ABOUT THIS TASK>
Reproduce each line from the first in the data through the line that contains "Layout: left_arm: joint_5" exactly; give nothing else.
○ ○ ○ ○ ○ ○ ○
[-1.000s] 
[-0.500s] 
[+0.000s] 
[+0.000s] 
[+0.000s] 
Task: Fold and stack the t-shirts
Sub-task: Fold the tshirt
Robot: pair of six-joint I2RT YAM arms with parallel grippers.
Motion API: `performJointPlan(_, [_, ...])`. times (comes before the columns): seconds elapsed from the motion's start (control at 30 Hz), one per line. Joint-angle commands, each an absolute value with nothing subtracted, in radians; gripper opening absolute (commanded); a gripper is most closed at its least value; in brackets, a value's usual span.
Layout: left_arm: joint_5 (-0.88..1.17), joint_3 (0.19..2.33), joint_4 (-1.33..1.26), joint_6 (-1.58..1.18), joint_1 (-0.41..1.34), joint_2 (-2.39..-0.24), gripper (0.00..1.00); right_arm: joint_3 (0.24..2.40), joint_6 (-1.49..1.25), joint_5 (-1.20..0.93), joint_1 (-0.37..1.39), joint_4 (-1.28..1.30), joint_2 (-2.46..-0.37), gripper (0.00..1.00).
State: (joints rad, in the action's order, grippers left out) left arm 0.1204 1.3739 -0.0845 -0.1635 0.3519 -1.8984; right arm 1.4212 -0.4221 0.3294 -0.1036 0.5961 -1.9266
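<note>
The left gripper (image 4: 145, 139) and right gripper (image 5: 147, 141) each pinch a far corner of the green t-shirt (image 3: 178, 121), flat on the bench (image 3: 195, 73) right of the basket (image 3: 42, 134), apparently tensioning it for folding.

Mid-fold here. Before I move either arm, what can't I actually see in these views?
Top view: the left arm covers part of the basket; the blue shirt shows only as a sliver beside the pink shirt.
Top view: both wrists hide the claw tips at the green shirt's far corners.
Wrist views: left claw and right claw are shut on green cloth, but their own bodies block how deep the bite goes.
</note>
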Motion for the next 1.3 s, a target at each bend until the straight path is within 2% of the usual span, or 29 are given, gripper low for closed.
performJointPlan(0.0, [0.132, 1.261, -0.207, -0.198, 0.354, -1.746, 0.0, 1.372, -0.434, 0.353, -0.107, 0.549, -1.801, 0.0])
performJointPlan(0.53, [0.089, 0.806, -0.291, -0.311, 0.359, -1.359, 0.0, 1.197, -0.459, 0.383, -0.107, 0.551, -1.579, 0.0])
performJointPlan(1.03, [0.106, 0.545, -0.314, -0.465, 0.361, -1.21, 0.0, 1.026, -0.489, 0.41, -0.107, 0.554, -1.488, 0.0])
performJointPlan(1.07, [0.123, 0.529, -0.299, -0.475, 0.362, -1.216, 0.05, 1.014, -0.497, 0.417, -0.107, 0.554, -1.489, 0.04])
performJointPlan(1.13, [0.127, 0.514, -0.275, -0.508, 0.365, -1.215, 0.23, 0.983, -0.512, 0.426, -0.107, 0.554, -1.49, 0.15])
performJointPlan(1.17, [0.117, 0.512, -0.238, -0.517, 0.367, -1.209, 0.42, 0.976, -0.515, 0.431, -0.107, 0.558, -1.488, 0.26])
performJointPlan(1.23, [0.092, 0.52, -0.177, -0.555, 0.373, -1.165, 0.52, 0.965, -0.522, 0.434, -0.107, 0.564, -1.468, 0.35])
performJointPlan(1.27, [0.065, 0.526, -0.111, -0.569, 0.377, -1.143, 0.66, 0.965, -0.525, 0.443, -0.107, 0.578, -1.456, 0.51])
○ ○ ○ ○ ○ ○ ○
WRITTEN SOLUTION>
[-1.000s] 
[-0.500s] 
[+0.000s] 
[+0.000s] 
[+0.000s] 
Task: Fold and stack the t-shirts
Sub-task: Fold the tshirt
Robot: pair of six-joint I2RT YAM arms with parallel grippers.
Motion API: `performJointPlan(_, [_, ...])`. times (comes before the columns): seconds elapsed from the motion's start (control at 30 Hz), one per line. Joint-angle commands, each an absolute value with nothing subtracted, in radians; gripper opening absolute (commanded); a gripper is most closed at its least value; in brackets, a value's usual span.
Layout: left_arm: joint_5 (-0.88..1.17), joint_3 (0.19..2.33), joint_4 (-1.33..1.26), joint_6 (-1.58..1.18), joint_1 (-0.41..1.34), joint_2 (-2.39..-0.24), gripper (0.00..1.00); right_arm: joint_3 (0.24..2.40), joint_6 (-1.49..1.25), joint_5 (-1.20..0.93), joint_1 (-0.37..1.39), joint_4 (-1.28..1.30), joint_2 (-2.46..-0.37), gripper (0.00..1.00).

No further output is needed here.